TASK PROMPT
Set down a true copy of the data, with all pictures left out.

RECORDED INFORMATION
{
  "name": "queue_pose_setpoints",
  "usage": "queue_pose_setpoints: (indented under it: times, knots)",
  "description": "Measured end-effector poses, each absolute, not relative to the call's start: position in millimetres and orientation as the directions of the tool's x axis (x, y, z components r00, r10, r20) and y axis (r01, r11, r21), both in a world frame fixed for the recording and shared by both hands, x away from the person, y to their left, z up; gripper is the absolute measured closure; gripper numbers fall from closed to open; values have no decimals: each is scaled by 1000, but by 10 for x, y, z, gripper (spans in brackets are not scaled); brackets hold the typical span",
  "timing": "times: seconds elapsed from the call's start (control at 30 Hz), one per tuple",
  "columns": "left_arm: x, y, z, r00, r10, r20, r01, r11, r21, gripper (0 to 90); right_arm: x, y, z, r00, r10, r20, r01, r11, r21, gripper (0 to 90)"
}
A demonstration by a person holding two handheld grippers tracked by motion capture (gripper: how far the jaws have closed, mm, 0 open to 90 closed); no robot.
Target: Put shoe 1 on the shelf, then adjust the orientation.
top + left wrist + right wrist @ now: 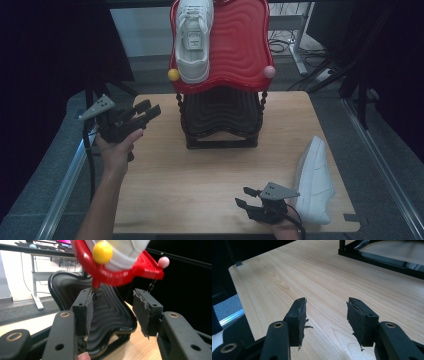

TASK OUTPUT
{
  "name": "queue_pose_setpoints",
  "usage": "queue_pose_setpoints: (indented under it: times, knots)",
  "description": "Measured end-effector poses, each absolute, not relative to the call's start: position in millimetres and orientation as the directions of the tool's x axis (x, y, z components r00, r10, r20) and y axis (r01, r11, r21), both in a world frame fixed for the recording and shared by both hands, x away from the person, y to their left, z up; gripper is the absolute measured closure; gripper numbers fall from closed to open; values have no decimals: each is scaled by 1000, but by 10 for x, y, z, gripper (spans in brackets are not scaled); brackets hold the typical span",
  "timing": "times: seconds elapsed from the call's start (control at 30 Hz), one per tuple",
  "columns": "left_arm: x, y, z, r00, r10, r20, r01, r11, r21, gripper (0 to 90); right_arm: x, y, z, r00, r10, r20, r01, r11, r21, gripper (0 to 90)"
}
A demonstration by a person holding two handheld grippers tracked by motion capture (gripper: how far the jaws have closed, mm, 0 open to 90 closed); no robot.
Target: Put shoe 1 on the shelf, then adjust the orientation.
top + left wrist + right wrist @ now: 

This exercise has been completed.